Even if Instacart offered more protections, the company still does “not pay well enough financially for me to take that risk,” says Glen Meyers, a gig worker in Cleveland who says he quit the app on Monday. Meyers, 50, says he has an elderly father that he can’t visit because his work puts him in contact with too many other people. “We do care about the customers and we love doing the work,” says Meyers. “It’s just we feel that we need adequate compensation for it in order to take on these risks.” He says he is now focusing on gig work with companies like Amazon and Shipt, where he says the pay is better and conditions are safer.

More pressure on companies to respond

Experts say that it’s possible more work stoppages will occur if conditions don’t change. It’s also possible the norms of gig work will change in ways that will last long after the crisis has passed.

“There’s big money to be made for every worker,” says Suresh Naidu, professor of economics and international and public affairs at Columbia University. “The workers have a lot of bargaining power in the sense that they’re worth a lot to the company right now.”

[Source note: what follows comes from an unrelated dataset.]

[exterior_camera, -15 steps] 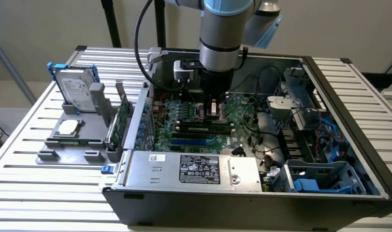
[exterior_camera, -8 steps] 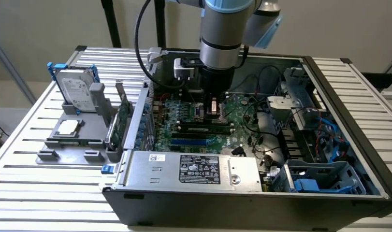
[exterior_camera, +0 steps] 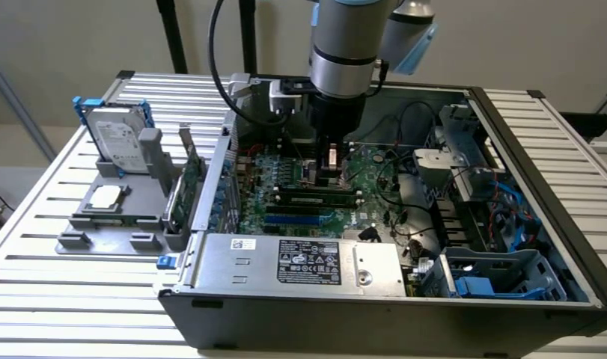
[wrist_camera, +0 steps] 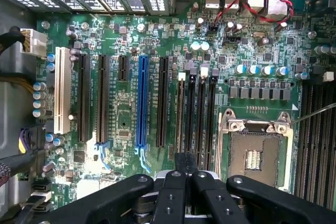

This is also a great opportunity for the companies to create good experiences for consumers, as the pandemic is prompting many people to use these apps for the first time, ZipRecruiter’s Pollak adds. Public image even more broadly is a consideration, too, of course, with politicians like Bernie Sanders, Joe Biden, and Alexandria Ocasio-Cortez doing their part to pressure the likes of Amazon and Instacart.

It’s still early days in the crisis for the US, and as we all know now, the dynamics we observe one day can be completely changed the next. But the labor actions carried out so far do not yet seem to have had much effect on the companies.

Amazon reportedly fired an organizer of the Staten Island walkout. (The company said he came on site for the walkout after having been asked to remain home, with pay, for 14 days after being exposed to a co-worker with Covid-19.) And Instacart said in an emailed statement on March 30 that the strike by delivery workers had “no impact” on the company’s operations and that it saw “40% more shoppers on the platform [filling orders for customers] compared to the same day and time last week.”